HRIS operations can be looked at as behaviors. Systems are supposed and expected to act in certain ways, and there are penalties to pay when they do not behave correctly. Most of you have a story about your employee data operation’s behavior before and after your HRIS installation. What’s your HRIS story?
The rationality of machines
Each step in an information process starts when another ends. Inputs gather and adhere to new steps until they become part of the outputs. As this combination of inputs and outputs grows, the “intelligence” multiplies.
“Wired” to respond to stimuli, humans grow in their ability to evaluate stimuli and act on them. Likewise, software becomes more “intelligent” as it and its designers learn to build in action selection, the ability to select among a map of paths to promote status or flow.
The story before HRIS
Human Resources began as and largely remains a bookkeeping discipline. It records, counts, averages, and forecasts. It counts employees, hours, and processes payroll for their labor performance.
The largest part of HR relates to processing the data, and before the introduction of HRIS programs, it was mostly manual. Process-centric, it appeared process-heavy, non-strategic, and an unproductive labor burden.
The execs with vested interest in personnel functions accepted this “necessary evil,” so long as these functions assured agency compliance and management of the risk attached to human behaviors.
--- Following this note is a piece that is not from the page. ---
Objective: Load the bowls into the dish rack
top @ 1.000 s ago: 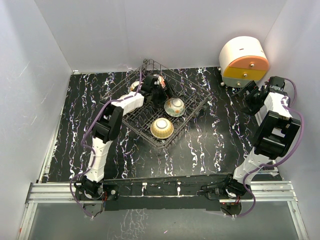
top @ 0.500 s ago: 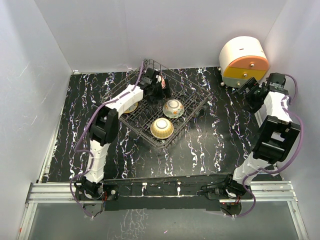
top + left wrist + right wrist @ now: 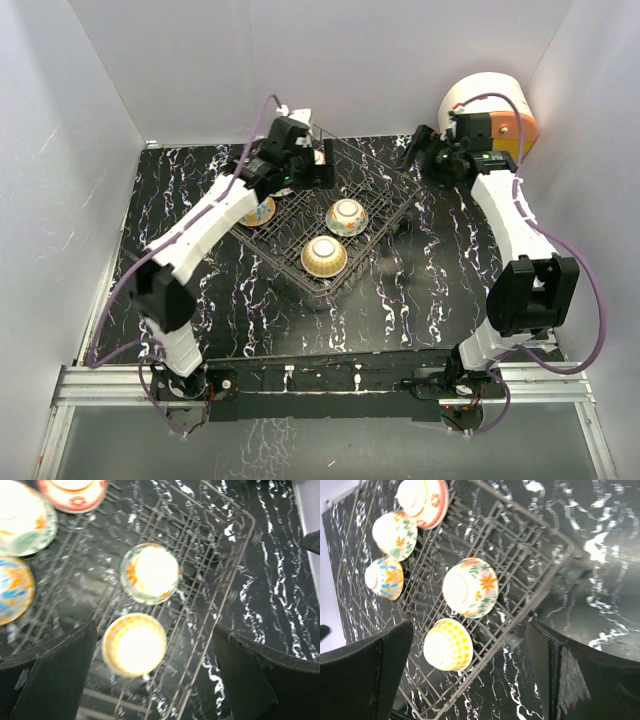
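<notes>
The dark wire dish rack (image 3: 385, 205) stands mid-table. In the top view an orange-green bowl (image 3: 347, 215) and a yellow-dotted bowl (image 3: 323, 256) lie in it, with a blue-orange bowl (image 3: 262, 210) at its left side, partly under my left arm. The right wrist view shows five bowls in the rack (image 3: 530, 555): red (image 3: 422, 500), cream-green (image 3: 395, 534), blue-orange (image 3: 384, 576), orange-green (image 3: 470, 586), yellow (image 3: 448, 644). My left gripper (image 3: 310, 170) (image 3: 155, 630) is open and empty, high above the rack. My right gripper (image 3: 415, 160) (image 3: 470, 627) is open and empty, above the rack's right corner.
The round white, orange and yellow drawer unit (image 3: 500, 105) stands at the back right, partly behind my right arm. White walls close the table at the back and both sides. Black marbled tabletop (image 3: 420, 290) shows around the rack.
My left gripper has risen up and back from inside the rack. My right arm has swung left from the right wall, across the drawer unit, to the rack's right corner.
</notes>
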Controlling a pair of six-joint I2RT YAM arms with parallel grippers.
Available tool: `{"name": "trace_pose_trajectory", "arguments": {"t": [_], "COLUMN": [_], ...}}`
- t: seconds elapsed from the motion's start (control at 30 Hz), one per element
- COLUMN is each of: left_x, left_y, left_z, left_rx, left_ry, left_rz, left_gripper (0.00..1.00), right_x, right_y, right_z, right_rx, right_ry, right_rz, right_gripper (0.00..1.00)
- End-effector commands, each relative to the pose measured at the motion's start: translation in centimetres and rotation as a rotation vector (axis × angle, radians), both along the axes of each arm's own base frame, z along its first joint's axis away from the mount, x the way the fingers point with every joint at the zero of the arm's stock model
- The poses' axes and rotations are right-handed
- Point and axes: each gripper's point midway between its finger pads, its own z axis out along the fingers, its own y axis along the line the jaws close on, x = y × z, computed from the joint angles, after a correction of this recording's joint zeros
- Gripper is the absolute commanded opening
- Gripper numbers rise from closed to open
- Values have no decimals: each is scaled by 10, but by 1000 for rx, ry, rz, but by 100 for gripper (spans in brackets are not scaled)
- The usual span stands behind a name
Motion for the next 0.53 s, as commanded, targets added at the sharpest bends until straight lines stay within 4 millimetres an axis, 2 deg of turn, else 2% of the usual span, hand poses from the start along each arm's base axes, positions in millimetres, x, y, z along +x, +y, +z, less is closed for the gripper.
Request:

Until company growth demanded it, office managers or payroll clerks could manage these processes. However, with company growth, the processes grew in volume and complexity. And, volume and complexity lead to more labor at the same time.
The typical story then was of the understaffed Personnel Manager who labored to satisfy the CFO with reports of cost savings, guarantees of agency and safety compliance, and assurances of a non-problematic and productive workforce.
The story after HRIS
Processes that kept Personnel aligned with Accounting easily fit into early versions of programmed spreadsheets. A convenient calculator and spreadsheet mechanics promised little import or potential to users.
Some pioneers, however, pursued breeding and integrating the capabilities, and HRIS evolved from convenient payroll processing well before the internet. Corporations expanded information technology because of its values to finance and operations. Innovative software providers introduced programs to help sales and marketing; others designed work to support research and engineering.
Smart corporate decisions drove providers to simpler and stronger integration of purpose and system. And, in time, HRIS providers would compete to serve all corporate needs: personnel management, employee recruiting, performance assessment, enterprise resourcing, customer management, and more.
As HRIS capacity grew, it became a major corporate partner, providing the data for and means to major decision-making. As its expertise has deepened, it has freed HR leadership to devote more and better time to strategic planning and development.
What’s your HRIS story?
If, at age 60, you are still in HR leadership, you have either grown with the advances in HRIS, or you still struggle with largely manual processes in organizations so small that HRIS may not be cost effective.
If you are 40 to 50, your role has coincided with the advances in IT systems, the internet, and the Cloud. That gives you options to expense full commitment or leverage your position for HRIS customer concessions.
If you are 30 to 40, you have not known Human Resources without HRIS. It shapes your personnel staffing, job descriptions, and functional reports. More important, it affords you the time and wherewithal to influence and fulfill organizational goals.
If you are 20 and interested in an HR career, you will follow a career path that has been fully redesigned in the last 25 years for the first time since its launch after WWII and subsequent geopolitical upheavals with irrevocable effects on social legislation and contemporary demographics.